--- Data section Enclosed Below ---

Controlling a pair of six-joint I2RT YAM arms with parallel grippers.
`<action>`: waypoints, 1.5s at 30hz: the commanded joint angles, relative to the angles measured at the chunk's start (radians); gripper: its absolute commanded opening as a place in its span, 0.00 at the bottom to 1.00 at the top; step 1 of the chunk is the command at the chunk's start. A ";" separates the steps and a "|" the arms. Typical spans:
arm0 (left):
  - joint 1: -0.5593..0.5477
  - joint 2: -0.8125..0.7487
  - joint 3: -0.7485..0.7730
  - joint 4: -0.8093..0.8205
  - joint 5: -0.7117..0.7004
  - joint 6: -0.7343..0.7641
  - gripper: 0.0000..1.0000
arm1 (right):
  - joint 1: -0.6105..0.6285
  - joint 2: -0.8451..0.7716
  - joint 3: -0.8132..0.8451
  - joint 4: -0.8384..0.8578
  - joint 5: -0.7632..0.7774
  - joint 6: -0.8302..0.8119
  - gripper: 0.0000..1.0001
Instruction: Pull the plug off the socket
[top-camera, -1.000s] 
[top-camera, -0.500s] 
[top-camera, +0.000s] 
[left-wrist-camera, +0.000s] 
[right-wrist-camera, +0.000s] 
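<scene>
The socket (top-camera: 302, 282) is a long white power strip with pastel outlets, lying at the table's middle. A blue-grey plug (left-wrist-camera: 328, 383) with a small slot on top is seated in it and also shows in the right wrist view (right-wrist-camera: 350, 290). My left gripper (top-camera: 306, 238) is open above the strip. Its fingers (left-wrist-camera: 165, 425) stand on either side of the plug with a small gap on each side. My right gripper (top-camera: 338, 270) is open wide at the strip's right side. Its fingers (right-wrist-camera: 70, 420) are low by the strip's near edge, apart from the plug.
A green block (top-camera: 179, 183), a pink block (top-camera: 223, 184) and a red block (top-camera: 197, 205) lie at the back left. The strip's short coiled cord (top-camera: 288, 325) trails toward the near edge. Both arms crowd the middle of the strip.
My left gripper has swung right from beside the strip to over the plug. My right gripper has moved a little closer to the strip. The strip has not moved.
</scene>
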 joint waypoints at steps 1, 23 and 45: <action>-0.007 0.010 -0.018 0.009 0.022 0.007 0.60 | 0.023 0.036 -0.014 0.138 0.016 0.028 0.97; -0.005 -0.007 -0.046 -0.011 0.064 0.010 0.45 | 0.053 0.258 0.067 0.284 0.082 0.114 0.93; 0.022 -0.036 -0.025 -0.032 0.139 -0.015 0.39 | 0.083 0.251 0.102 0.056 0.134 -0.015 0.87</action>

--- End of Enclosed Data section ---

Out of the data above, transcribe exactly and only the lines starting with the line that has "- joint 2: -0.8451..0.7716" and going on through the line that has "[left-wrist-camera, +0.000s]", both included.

- [Result]:
  - joint 2: -0.8451..0.7716
  - joint 3: -0.8132..0.8451
  - joint 4: -0.8384..0.8578
  - joint 5: -0.7632..0.7774
  - joint 6: -0.8302..0.8119
  - gripper: 0.0000..1.0001
Instruction: Pull the plug off the socket
[top-camera, -1.000s] 
[top-camera, -0.500s] 
[top-camera, +0.000s] 
[left-wrist-camera, +0.000s] 

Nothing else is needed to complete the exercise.